A CTE (Common Table Expression) is a temporary, named result set that exists only for the duration of a single query. Think of it as a throwaway mini-table that you define at the top of your query, use immediately below, and then it disappears.
CTEs are not stored anywhere on disk. They don't appear in your database as objects. They live in memory only while the query runs, and then they are gone — which is exactly why they are perfect for making complex queries readable without polluting your schema.
Basic Syntax
Every CTE starts with the keyword WITH, a name, and the list of columns. The actual query follows in parentheses. Right after the closing bracket, you use the CTE name just like a real table.
WITH CteName (Column1, Column2, ...) AS (
-- any SELECT query goes here
SELECT ...
FROM SomeTable
)
SELECT * FROM CteName;
That's the whole pattern — WITH → name → columns → AS → query in brackets → then use it.
A Simple Example
Let's take a small Sales table. It has many columns, but we only care about a light summary for a quick report.
CREATE TABLE Sales (
SaleId INT PRIMARY KEY,
ProductName VARCHAR(100),
Region VARCHAR(50),
Amount DECIMAL(10,2),
SaleDate DATE
);
INSERT INTO Sales VALUES
(1, 'Laptop', 'North', 55000, '2026-04-01'),
(2, 'Keyboard', 'South', 1800, '2026-04-02'),
(3, 'Laptop', 'North', 62000, '2026-04-03'),
(4, 'Monitor', 'East', 14000, '2026-04-04'),
(5, 'Keyboard', 'North', 1900, '2026-04-05');
Using a CTE to Build a Regional Summary
WITH RegionTotal AS (
SELECT Region,
SUM(Amount) AS TotalSales
FROM Sales
GROUP BY Region
)
SELECT Region, TotalSales
FROM RegionTotal
WHERE TotalSales > 20000;
Result:
| Region | TotalSales |
|---|---|
| North | 118900 |
The CTE RegionTotal builds a small summary, and the main query reads from it like any regular table. The same logic is possible with a subquery, but a CTE reads top-to-bottom like plain English.
Why Use a CTE?
Four clear reasons, and you will hit all four in real projects:
1. Readability. A big query with nested subqueries gets ugly fast. A CTE lets you name each step, making the query easy to scan.
2. Reusability inside the same query. You can reference the same CTE more than once in a query — unlike a subquery, which you would have to paste multiple times.
3. Recursion. CTEs can call themselves — the only clean way to handle hierarchical data (manager-employee trees, category-subcategory trees) in pure SQL.
4. No schema clutter. Unlike views or temp tables, CTEs don't create any permanent object. Perfect for one-off reports or steps inside a stored procedure.
CTE vs View vs Temporary Table
| Feature | CTE | View | Temp Table |
|---|---|---|---|
| Scope | Single query only | Entire database | Session / connection |
| Stored on disk? | No | Metadata stored | Yes (tempdb) |
| Can hold data? | No (re-computed) | No (query only) | Yes (real rows) |
| Supports recursion? | Yes | No | No |
| Best for | Clean one-off queries | Reusable logic across queries | Heavy intermediate data |
Recursive CTE: A Quick Taste
This is the CTE's super-power. A recursive CTE refers to itself — useful for walking trees like an employee-manager hierarchy.
WITH EmpTree AS (
-- Anchor: the CEO (no manager)
SELECT EmpId, EmpName, ManagerId, 1 AS Level
FROM Employees
WHERE ManagerId IS NULL
UNION ALL
-- Recursive step: employees reporting to known managers
SELECT e.EmpId, e.EmpName, e.ManagerId, t.Level + 1
FROM Employees e
INNER JOIN EmpTree t ON e.ManagerId = t.EmpId
)
SELECT * FROM EmpTree ORDER BY Level;
The anchor part runs once and grabs the top of the tree. The recursive part keeps running and adds the next level each time, until no more rows match. Very neat for any parent-child data.

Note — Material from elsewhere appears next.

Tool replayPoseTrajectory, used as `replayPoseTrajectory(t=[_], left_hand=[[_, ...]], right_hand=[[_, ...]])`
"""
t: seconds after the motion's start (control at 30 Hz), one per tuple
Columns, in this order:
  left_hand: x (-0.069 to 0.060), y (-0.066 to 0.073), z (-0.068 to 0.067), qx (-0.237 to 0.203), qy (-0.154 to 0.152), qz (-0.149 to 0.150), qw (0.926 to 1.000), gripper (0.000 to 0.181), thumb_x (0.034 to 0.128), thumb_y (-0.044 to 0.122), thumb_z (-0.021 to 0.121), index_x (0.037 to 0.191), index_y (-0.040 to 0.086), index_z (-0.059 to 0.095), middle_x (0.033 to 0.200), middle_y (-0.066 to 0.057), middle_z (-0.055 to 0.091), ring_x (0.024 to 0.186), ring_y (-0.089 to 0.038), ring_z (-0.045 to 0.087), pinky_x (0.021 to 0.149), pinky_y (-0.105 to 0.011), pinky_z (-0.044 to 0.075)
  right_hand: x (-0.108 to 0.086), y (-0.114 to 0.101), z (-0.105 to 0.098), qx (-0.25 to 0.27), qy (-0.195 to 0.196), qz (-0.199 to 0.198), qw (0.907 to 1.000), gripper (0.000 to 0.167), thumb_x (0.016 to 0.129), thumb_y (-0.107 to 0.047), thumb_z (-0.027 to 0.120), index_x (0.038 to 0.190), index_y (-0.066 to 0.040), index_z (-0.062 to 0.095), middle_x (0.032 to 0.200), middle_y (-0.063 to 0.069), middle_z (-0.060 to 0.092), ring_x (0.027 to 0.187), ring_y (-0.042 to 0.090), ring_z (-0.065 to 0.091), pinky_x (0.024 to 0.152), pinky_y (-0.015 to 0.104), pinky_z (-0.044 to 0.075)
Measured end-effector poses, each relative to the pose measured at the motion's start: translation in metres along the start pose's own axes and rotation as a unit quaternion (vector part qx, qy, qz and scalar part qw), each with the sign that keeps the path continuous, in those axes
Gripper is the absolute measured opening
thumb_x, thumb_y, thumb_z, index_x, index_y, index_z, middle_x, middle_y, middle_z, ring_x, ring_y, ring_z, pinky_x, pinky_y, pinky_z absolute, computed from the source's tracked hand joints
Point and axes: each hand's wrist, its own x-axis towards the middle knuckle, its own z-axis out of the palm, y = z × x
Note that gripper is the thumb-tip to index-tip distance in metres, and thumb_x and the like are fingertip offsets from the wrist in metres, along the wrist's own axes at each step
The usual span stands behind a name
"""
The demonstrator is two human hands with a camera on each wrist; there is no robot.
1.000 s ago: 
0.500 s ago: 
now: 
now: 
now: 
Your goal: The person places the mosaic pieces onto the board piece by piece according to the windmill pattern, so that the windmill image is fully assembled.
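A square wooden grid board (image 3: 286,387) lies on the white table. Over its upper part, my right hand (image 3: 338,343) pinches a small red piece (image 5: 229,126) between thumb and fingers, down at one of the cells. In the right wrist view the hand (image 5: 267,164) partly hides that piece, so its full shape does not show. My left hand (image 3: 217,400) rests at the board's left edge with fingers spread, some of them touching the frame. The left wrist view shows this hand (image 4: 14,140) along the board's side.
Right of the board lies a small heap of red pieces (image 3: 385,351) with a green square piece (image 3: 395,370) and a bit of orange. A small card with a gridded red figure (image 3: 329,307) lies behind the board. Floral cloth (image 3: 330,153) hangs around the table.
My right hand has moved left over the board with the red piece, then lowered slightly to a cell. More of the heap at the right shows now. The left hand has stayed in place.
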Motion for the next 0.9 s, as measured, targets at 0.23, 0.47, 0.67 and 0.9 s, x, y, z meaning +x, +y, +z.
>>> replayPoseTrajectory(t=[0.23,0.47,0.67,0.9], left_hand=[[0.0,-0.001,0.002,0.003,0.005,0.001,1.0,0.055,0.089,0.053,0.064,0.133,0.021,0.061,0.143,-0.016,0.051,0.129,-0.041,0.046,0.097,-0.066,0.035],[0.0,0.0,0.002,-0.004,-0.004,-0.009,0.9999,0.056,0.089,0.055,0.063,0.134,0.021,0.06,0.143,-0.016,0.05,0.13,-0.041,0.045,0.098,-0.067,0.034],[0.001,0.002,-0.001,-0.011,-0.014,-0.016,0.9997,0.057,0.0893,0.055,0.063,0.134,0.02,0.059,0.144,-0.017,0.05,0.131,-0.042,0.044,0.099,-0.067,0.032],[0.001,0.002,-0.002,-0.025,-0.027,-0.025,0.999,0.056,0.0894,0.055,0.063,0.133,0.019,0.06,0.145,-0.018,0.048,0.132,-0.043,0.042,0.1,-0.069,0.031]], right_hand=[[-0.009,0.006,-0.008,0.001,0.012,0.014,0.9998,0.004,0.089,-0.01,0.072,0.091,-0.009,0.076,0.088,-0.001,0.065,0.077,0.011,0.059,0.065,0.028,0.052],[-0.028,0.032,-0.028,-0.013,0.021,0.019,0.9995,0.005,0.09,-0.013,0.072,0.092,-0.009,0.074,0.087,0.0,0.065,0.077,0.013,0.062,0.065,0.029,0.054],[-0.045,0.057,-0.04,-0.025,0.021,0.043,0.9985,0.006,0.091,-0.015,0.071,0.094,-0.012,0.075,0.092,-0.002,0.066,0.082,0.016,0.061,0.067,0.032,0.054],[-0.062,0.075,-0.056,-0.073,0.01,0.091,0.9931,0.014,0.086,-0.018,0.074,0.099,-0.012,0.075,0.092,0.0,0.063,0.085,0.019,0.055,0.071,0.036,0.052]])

CTE Can Also Power DELETE and UPDATE
A CTE is not just for reading data. You can also wrap a DELETE or UPDATE on top of it, which makes it the cleanest way to remove duplicates in SQL Server.
WITH Dupes AS (
SELECT *,
ROW_NUMBER() OVER (PARTITION BY Email ORDER BY Id) AS RowNum
FROM Customers
)
DELETE FROM Dupes WHERE RowNum > 1;
Common Mistakes
Mistake 1: Forgetting the semicolon before WITH. If there is a statement above your CTE, you must end it with a semicolon, or SQL Server throws a strange error.
Mistake 2: Trying to use a CTE outside its query. A CTE dies the moment its statement finishes. You cannot reference it in the next query.
Mistake 3: Infinite recursion. Forgetting the stopping condition in a recursive CTE hits the default 100-iteration limit. Always design a clear anchor.
The Interview Answer
"A CTE, or Common Table Expression, is a named temporary result set that exists only for the duration of a single query. It is defined using the
WITH keyword and makes complex queries more readable. Unlike views, it is not stored in the database, and unlike temp tables, it is not stored in tempdb. CTEs also support recursion, which makes them great for hierarchical data."
Summary
A CTE is a temporary, in-memory, named query result that only lives as long as the statement that uses it. Create it with WITH name AS (...), then query it just like a regular table right below. It does not appear in your schema, it is not stored on disk, and it vanishes as soon as the query ends.
Use CTEs to make complex queries readable, to reference the same sub-result multiple times, to write recursive queries for trees, and to power clean DELETE or UPDATE statements. Remember — CTEs are about clarity. For heavy reusable data, reach for a view or a temporary table instead.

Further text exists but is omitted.